Loading a trillion rows of weather data into TimescaleDB
Hypertables, indexing, and bulk ingest performance
- Several commenters question why Timescale hypertables ingest slower than plain tables.
- Explanation: hypertables add overhead (chunk management, per-chunk index) and automatically create a timestamp index; the baseline table had no index.
- Suggested fix: disable default indexes during bulk load and create them afterward.
- Hypertables are argued to shine “over time” at large scale, not in micro‑benchmarks.
COPY, binary formats, WAL, and tuning
- COPY is seen as CPU‑bound and hard to make truly I/O‑limited.
- Some report modest gains from COPY BINARY, others large gains when writing binary directly from in‑memory structures. Results appear workload‑dependent.
- Advanced tuning suggestions: temporarily disable WAL and related safeguards, autovacuum, and reduce checkpoints for one‑shot bulk loads, accepting crash‑recovery risk.
Row overhead, compression, and storage trade‑offs
- Concern about significant per‑row overhead vs raw data size.
- Timescale compression (segmenting by key, columnar storage, TOAST) is claimed to reach up to ~20x reduction in good cases by amortizing tuple overhead.
- Some discuss narrowing types (e.g., storing scaled values as int2) but the author chose to rely on compression.
Is a relational database appropriate for ERA5?
- Skepticism: ERA5 is a regular spatiotemporal grid; flattening to rows “destroys” structure and may be inefficient.
- Alternative recommended: cloud‑optimized Zarr/NetCDF with time‑ or use‑case‑aware chunking, achieving sub‑second timeseries queries without heavy ingestion.
- Counterpoint: public ERA5 replicas are often chunked for spatial access, yielding very slow time‑series extraction; custom time‑series chunking (including non‑RDBMS formats like custom HDF or proprietary layouts) can be extremely fast.
- The author’s main motivation is learning Postgres/Timescale/PostGIS and staying within a $0 on‑prem budget.
Alternative databases and columnar systems
- Multiple participants argue columnar engines (ClickHouse, BigQuery, DuckDB, VictoriaMetrics, others) can ingest and query trillions of time‑series rows far faster and with better compression than Postgres/Timescale, often with little tuning.

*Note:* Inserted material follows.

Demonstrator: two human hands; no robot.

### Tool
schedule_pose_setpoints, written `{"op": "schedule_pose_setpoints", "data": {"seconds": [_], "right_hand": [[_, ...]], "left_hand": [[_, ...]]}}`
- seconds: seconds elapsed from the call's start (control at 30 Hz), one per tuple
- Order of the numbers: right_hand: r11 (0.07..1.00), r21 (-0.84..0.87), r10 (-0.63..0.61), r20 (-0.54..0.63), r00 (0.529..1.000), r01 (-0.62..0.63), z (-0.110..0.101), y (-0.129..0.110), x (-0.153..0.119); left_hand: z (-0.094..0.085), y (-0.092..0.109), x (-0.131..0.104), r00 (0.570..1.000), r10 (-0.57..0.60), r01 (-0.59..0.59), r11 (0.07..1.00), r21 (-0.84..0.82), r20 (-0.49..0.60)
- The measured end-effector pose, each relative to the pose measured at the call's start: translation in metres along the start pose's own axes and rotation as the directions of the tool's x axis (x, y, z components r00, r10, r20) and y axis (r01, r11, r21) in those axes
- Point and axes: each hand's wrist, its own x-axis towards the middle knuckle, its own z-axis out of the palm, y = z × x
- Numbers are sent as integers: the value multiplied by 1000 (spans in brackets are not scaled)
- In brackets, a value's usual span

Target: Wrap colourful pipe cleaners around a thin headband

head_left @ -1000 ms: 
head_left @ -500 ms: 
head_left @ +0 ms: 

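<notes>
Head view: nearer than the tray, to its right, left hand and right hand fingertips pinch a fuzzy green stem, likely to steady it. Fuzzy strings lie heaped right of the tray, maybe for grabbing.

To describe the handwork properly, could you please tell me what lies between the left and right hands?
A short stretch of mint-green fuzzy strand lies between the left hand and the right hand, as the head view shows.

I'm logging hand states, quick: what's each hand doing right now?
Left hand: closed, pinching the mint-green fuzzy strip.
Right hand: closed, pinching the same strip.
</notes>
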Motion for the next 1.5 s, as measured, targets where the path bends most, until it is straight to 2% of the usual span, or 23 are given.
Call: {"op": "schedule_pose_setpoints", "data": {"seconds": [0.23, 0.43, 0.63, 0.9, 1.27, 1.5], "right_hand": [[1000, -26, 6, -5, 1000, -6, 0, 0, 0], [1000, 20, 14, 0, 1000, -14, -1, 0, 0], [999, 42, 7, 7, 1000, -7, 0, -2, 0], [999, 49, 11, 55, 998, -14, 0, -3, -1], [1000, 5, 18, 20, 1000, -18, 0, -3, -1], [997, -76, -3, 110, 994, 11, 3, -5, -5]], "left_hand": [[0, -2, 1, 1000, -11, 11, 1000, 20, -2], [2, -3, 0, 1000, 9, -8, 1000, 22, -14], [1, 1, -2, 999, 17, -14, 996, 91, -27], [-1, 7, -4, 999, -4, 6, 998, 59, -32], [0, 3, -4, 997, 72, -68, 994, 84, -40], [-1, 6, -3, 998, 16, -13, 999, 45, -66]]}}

- Benchmarks are cited where ClickHouse and VictoriaMetrics ingest hundreds of billions of samples in hours; some predict sub‑day loads for this workload.
- Timescale representatives position it as an “operational” time‑series store (continuous streaming, recent‑data focus) vs warehouse‑style systems optimized for full‑dataset scans.
Cloud warehouses, costs, and on‑prem vs cloud
- BigQuery is praised as exceptionally strong for large‑scale geospatial and weather analytics, often turning multi‑hour PostGIS jobs into seconds.
- Serious concern about cost foot‑guns: frequent query refreshes and unpartitioned tables can drive big, surprising bills.
- Some report successfully replacing expensive cloud stacks (e.g., BigQuery + Airflow) with one‑time hardware plus DuckDB/Parquet, especially when data fits in local NVMe/RAM.
- Others stress that for “data hoarding” with infrequent queries, cheap object storage plus pay‑per‑query engines is attractive.
Geospatial and ERA5 data nuances
- Thread emphasizes coordinate reference systems, projections, and geometry size limits as real practical problems.
- ERA5 is a reanalysis product: model output constrained by observations, not pure observations. Users are urged to understand provenance, especially in earlier decades with sparse measurements.
- Desire expressed for better metadata on where/when actual observations exist and how interpolation from sparse networks performs.
Security, parameterized queries, and query plans
- Debate over why to use parameterized queries: some emphasize security (SQL injection), others performance (avoid text encoding, reuse plans).
- Discussion notes that plan reuse is typically safe over short time windows; engines can replan periodically if data distribution changes.
Data access and tooling
- ERA5 data sources and scripts to download subsets are shared; full dataset is ~petabytes, so most work with small (TB‑scale) slices.
- Various tools are mentioned or recommended: PostGIS, qStudio for visualization, Open‑Meteo (ERA5‑backed API with custom time‑series‑optimized storage), and Xarray/Zarr for serverless workflows.